Fifth hole, 335 yards; Somewhat reminiscent of the fifteenth at Tom Fazio’s stylish World Woods (Pine Barrens) where Strantz worked, a large hazard bisects the tee and green. Despite playing uphill, plenty of golfers take the direct line left and have a slash at driving the green. Should one come up short, the recovery is either brutal (a 60 yard explosion shot) or ticklish (a thirty yard chip from tight grass to an elevated green with a pronounced false front staring at you). For those that play prudently to the right fairway, the resultant pitch, no bargain either, is to a shallow crowned plateau target that sheds balls. While the good player might expect a birdie on a hole of this length, it is far from certain.
Sixth hole, 150 yards; This hole is situated in the northern finger of the club’s property and there’s out of bounds on three sides. So what did Strantz do? He built a hole with five different teeing areas across a 70 yard wide expanse and coupled them to a very wide green. From the far left set of tees the green is 23 yards deep and 48 yards wide, creating a shallow target for a 7-iron across the sea of sandy scrub. From the far right, almost at a right angle to the first, the green becomes 48 yards deep and 23 yards wide. For the latter set-up the hole is usually positioned on the front of the green, leaving the player a shot of some 120 yards resulting in a look suspiciously like the 13th at Merion. It plays well both ways and on consecutive days with the tee-markers in the different locations one will scarcely recognize the hole. Conventional? No. Does it work? Absolutely.
Eighth hole, 180 yards; Strantz worked for Tom Fazio at some of his very best designs including Wade Hampton and the Pine Barren Course at World Woods. He learned much during that association including how to make holes with a ready, visual appeal. Yet, Strantz was his own man and some of his most unique ideas are manifested in the startling greens he built. Just take a look at the eighth below; see how the green rises from the low front to a level greater than the flagstick?! First and foremost, Strantz loved links golf and believed that how the ball interacts with the ground is at the heart of such golf. Strantz, keen to replicate such but was limited by the Southeast’s weather and grasses. Eventually he discovered that the creation of greens like this would thrill golfers, watching balls travel unusual distances along the ground .
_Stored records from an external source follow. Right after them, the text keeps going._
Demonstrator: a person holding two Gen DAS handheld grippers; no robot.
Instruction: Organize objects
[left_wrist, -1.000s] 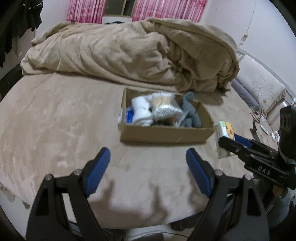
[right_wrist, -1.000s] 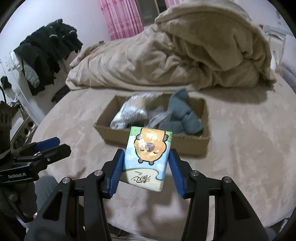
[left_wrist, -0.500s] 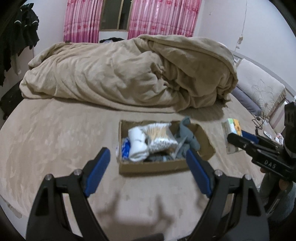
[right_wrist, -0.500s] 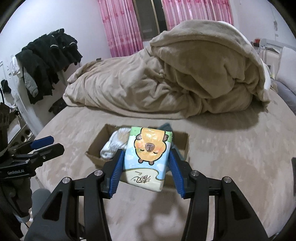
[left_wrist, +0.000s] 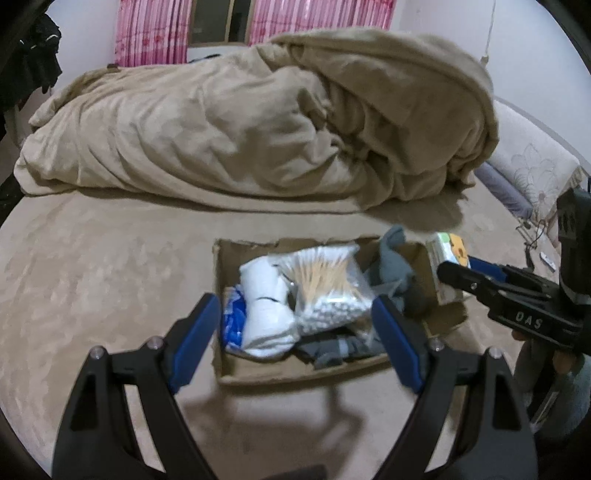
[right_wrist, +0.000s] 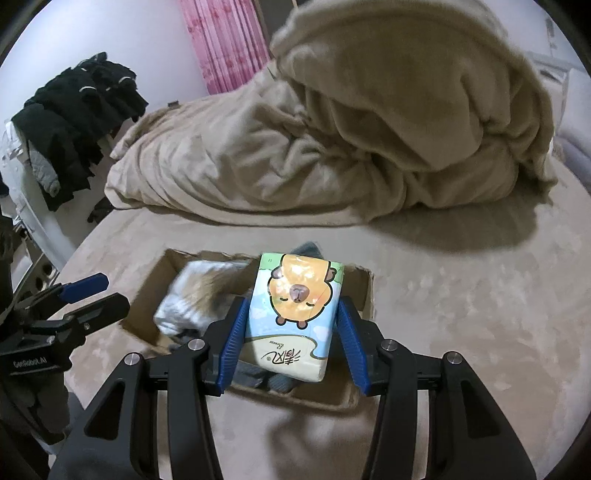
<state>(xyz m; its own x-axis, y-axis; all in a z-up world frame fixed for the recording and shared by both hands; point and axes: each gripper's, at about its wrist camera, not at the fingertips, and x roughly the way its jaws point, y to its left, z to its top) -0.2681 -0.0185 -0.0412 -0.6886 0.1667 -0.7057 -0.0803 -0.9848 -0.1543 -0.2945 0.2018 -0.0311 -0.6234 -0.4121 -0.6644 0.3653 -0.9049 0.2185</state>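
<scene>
We have the tissue pack (right_wrist: 295, 314), a soft plastic-wrapped block with a cartoon bear on its face, pinched across its 2 long sides between the blue fingers (right_wrist: 233, 343) of the right gripper (right_wrist: 293, 345). It hangs above the right end of the cardboard box (right_wrist: 360, 295), not yet resting on anything. We judge it light and squashy: the wrap looks glossy and could slip, so a hold across the narrow width near the middle, as now, suits it best, with only enough squeeze to dent the wrap.

In the box (left_wrist: 258, 373) lie a white roll (left_wrist: 266, 310), a clear bag of cotton swabs (left_wrist: 325, 288), a blue packet (left_wrist: 232, 321) and grey fabric (left_wrist: 395, 266), all soft, so the pack should settle on them without harm.

Our left gripper (left_wrist: 297, 332) has its fingers spread wide and holds nothing, poised over the near side of the box. The box sits on the bed (left_wrist: 92, 258), with a heaped beige duvet (left_wrist: 258, 122) behind it.
</scene>
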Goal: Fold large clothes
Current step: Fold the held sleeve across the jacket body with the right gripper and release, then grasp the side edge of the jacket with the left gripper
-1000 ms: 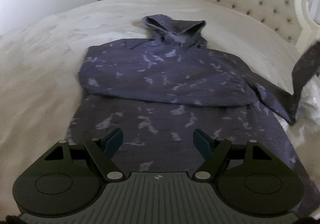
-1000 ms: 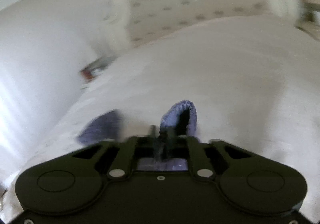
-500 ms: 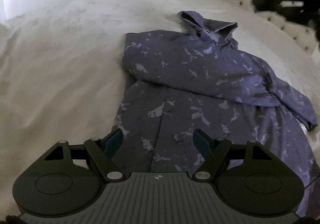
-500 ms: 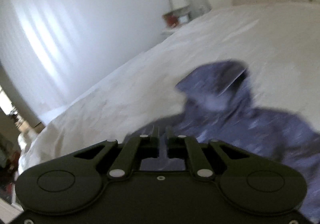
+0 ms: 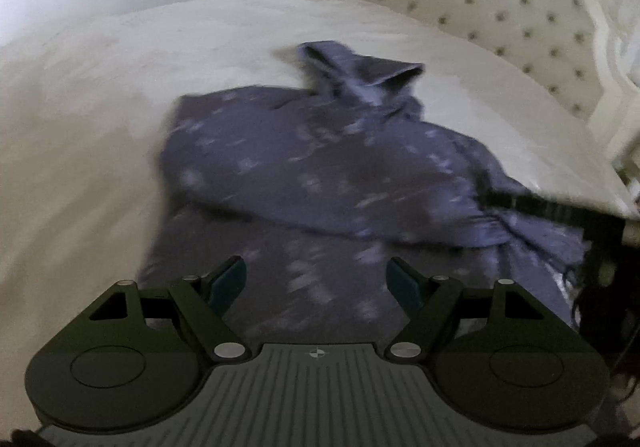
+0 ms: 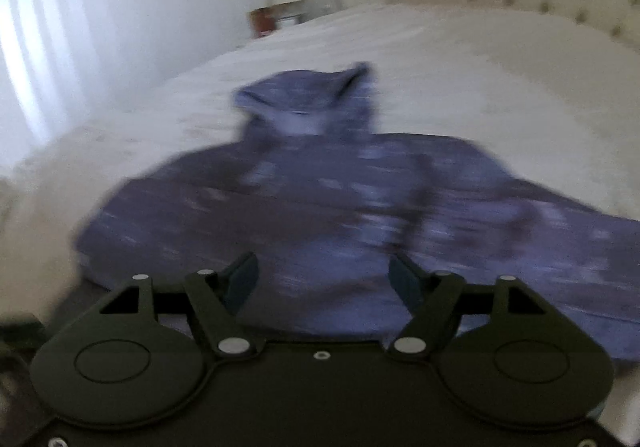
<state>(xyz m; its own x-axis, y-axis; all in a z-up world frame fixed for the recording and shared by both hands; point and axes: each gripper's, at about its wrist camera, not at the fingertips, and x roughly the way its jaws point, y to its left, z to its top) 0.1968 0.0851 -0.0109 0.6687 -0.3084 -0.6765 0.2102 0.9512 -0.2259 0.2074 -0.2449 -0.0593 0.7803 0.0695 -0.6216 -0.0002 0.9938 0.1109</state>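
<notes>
Both jaws now apart: right gripper (image 6: 322, 279) just released the sleeve (image 5: 532, 235), folded across hoodie (image 5: 320, 167) mid-frame; left gripper (image 5: 316, 283) empty. Bottom fold likely next.

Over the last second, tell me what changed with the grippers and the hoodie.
The right gripper was shut on the sleeve cuff and lifting it; it let go and now hangs open over the hoodie. The sleeve now lies on the hoodie's right side. The left gripper stayed open; the hoodie stayed on the bed.
</notes>
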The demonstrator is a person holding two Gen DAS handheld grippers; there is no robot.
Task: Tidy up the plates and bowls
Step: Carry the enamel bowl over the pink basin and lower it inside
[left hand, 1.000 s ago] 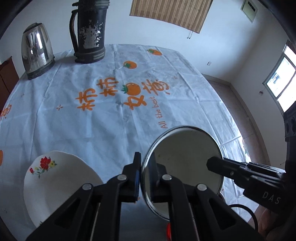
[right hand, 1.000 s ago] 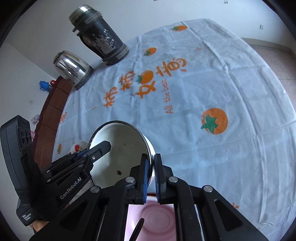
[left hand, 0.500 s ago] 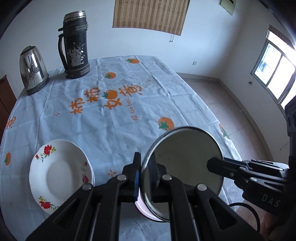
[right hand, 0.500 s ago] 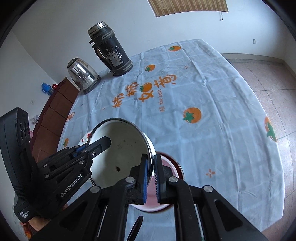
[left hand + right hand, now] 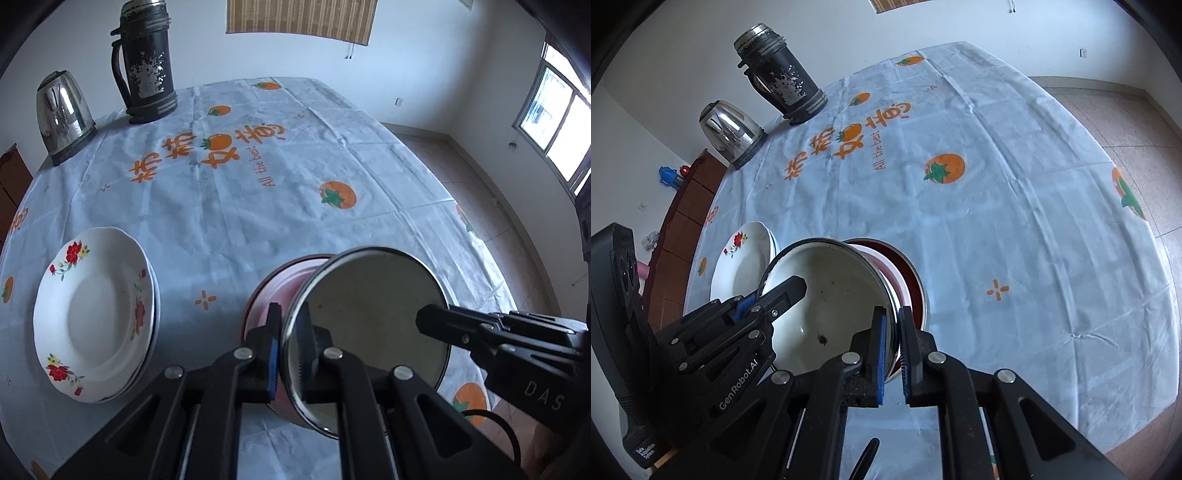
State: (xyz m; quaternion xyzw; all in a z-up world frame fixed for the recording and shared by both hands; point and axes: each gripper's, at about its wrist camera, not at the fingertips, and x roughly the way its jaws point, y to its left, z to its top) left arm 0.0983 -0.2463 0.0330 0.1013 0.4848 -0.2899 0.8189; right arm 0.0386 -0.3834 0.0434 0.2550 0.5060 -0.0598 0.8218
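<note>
On the tablecloth (image 5: 258,229), lower center, both my tongs (image 5: 291,347) (image 5: 891,350) pinch the tilted bowl's (image 5: 831,295) rim over the pink bowl (image 5: 273,291).

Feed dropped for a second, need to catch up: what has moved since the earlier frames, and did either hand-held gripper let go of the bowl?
Both held on: the left hand-held gripper and right hand-held gripper stay clamped on opposite rims of the enamel bowl. They carried it up and back, so the pink bowl beneath shows more. The floral plates, kettle and thermos stayed put.
</note>
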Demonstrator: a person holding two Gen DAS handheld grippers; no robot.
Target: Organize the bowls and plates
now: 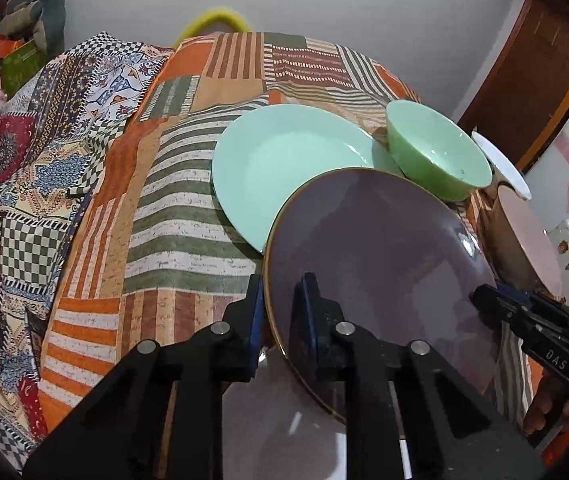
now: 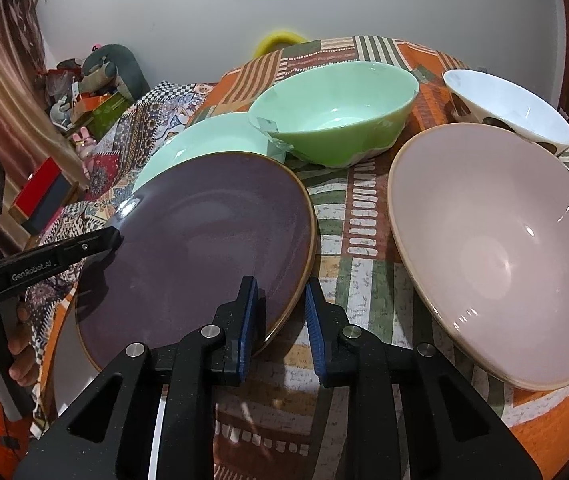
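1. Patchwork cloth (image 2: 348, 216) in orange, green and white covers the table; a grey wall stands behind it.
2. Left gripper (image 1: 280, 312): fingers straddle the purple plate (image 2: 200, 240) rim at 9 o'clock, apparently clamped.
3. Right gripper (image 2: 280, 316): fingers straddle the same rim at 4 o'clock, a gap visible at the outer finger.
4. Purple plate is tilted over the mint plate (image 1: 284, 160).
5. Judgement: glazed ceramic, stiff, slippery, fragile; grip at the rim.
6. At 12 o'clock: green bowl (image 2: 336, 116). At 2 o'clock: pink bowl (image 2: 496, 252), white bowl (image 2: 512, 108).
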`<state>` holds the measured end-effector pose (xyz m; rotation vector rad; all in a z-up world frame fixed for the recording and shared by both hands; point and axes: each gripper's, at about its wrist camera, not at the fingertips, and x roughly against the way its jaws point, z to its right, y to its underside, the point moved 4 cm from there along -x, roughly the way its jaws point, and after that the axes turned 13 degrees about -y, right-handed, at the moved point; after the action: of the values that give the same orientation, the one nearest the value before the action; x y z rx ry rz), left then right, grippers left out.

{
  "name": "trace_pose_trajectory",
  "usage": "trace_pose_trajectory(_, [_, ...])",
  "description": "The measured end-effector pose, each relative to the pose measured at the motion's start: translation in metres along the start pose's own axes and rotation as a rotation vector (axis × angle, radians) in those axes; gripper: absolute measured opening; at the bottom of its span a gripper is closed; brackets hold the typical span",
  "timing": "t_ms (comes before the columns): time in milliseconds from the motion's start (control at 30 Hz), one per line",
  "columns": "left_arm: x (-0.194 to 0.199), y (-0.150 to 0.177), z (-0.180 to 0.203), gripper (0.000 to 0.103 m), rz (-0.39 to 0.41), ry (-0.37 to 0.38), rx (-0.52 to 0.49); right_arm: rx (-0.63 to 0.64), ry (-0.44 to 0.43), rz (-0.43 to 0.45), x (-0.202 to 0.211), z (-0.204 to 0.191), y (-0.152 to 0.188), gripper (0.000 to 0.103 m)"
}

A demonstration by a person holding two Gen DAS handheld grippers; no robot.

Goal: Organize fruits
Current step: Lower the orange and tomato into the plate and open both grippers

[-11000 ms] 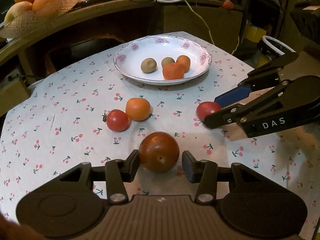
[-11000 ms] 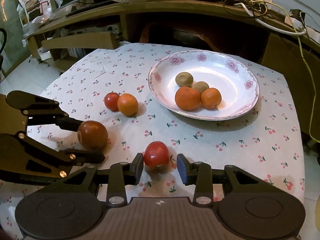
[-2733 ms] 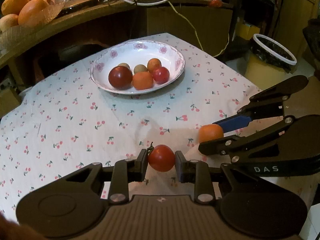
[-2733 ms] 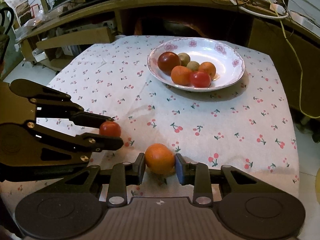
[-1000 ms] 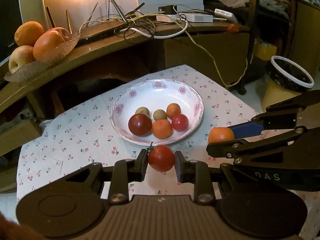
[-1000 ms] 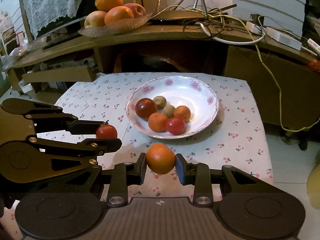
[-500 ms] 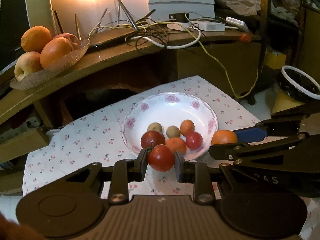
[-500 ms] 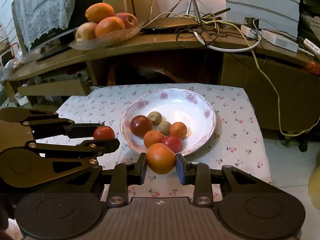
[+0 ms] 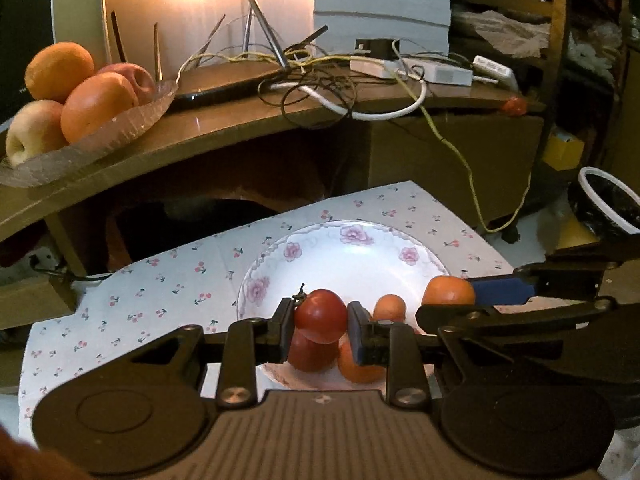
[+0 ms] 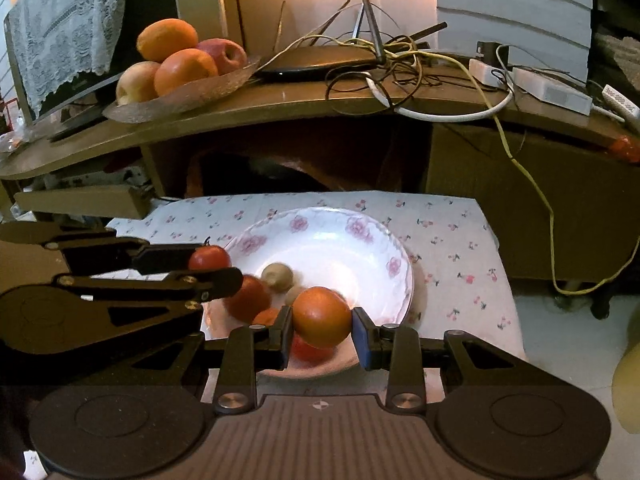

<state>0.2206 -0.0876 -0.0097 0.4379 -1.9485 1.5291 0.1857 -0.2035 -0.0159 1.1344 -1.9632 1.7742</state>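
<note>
Left gripper [image 9: 321, 332]: matte black body, ribbed grey-brown centre panel with a small cross mark, round embossed disc on either side, two silver screw heads at the finger bases; black linkage arms. Right gripper [image 10: 322, 332]: same build, one finger pad [image 10: 361, 334] blue, the other black. Seen from the left wrist camera, its side linkage shows small silver rivets.

The round white flowered plate [image 10: 396, 256] sits on the cherry-print tablecloth [image 10: 452, 240], with small fruits [image 10: 276, 276] in it; the wooden shelf [image 10: 280, 108] is behind.
</note>
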Motion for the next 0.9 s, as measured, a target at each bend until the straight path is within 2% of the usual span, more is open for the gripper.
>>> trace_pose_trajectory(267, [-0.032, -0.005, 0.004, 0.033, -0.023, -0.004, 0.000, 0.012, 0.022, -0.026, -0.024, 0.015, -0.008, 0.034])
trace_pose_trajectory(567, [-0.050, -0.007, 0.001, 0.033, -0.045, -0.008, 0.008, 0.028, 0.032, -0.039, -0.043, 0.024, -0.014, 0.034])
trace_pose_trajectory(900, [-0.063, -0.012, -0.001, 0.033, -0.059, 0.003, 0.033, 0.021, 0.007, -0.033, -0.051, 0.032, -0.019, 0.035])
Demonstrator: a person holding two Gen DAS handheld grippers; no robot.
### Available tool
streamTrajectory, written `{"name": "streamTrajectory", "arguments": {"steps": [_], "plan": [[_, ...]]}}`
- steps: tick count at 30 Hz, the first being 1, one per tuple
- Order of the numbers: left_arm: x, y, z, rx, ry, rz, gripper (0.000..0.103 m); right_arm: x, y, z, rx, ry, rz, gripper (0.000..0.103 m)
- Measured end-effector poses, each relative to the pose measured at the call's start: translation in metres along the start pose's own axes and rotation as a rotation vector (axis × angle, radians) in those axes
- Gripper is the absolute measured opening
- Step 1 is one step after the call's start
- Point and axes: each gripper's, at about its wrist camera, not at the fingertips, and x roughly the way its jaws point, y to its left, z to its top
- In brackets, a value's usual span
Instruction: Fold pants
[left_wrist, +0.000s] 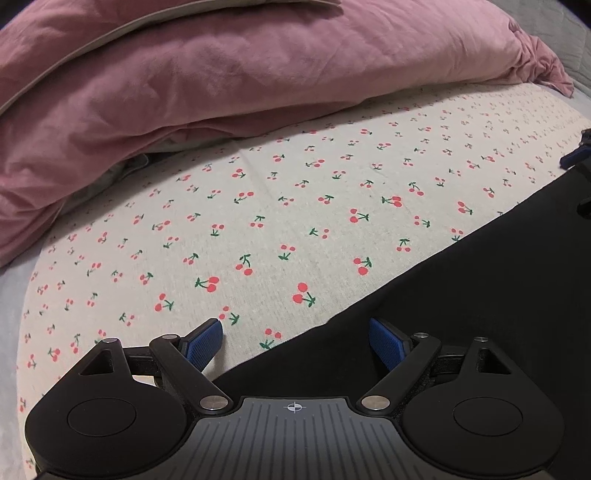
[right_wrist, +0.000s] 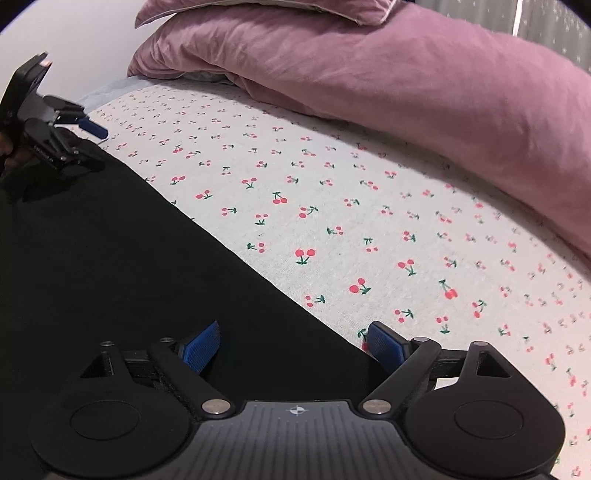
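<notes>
black, soft knit by the look of it: the pants (left_wrist: 461, 295) lie flat on the cherry-print bedsheet (left_wrist: 258, 221), on the near side of the pink duvet (left_wrist: 221, 74). likely light and limp, they'll sag, so pinch the edge. left tool (left_wrist: 295, 343) and right tool (right_wrist: 291, 343) both gape apart over that edge, holding nothing

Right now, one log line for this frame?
left gripper: open, over pants edge | right gripper: open, over same edge | pants flat on cherry sheet | nothing gripped
</notes>
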Motion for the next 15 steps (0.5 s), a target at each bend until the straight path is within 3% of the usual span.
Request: {"name": "streamTrajectory", "arguments": {"steps": [3,5,9,11,13,15], "plan": [[-0.002,0.001,0.000,-0.033,0.007,-0.029,0.074,0.000,0.000,0.001,0.009,0.011,0.005,0.085],[-0.004,-0.002,-0.001,-0.017,0.002,-0.026,0.065,-0.003,0.003,0.002,0.004,0.014,0.015,0.078],[-0.006,-0.012,0.001,0.003,0.002,-0.023,0.046,-0.006,0.011,0.004,-0.007,0.024,0.041,0.051],[-0.008,-0.020,0.001,0.019,-0.001,-0.004,0.029,-0.007,0.017,0.006,-0.002,0.025,0.047,0.036],[-0.011,-0.032,-0.001,0.046,-0.012,0.033,0.019,-0.006,0.021,0.008,0.010,0.025,0.022,0.014],[-0.012,-0.044,-0.004,0.058,-0.026,0.093,0.017,-0.007,0.024,0.008,0.037,0.025,-0.010,0.005]]}}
Tenth hole, 440 yards; The boldest design risks that Strantz took at Tobacco Road – like the hills at the first, the bath tub green at the thirteenth, the blind tee ball on sixteen – dominate post-round conversations to the exclusion of some highly appealing, albeit conventional features. For instance, the graceful sweep of the tenth fairway and the green itself took real talent. Same with the false front on the fifth green or the twelfth green with its front to back pitch. Such classic features are overshadowed by the more audacious aspects found elsewhere in the design.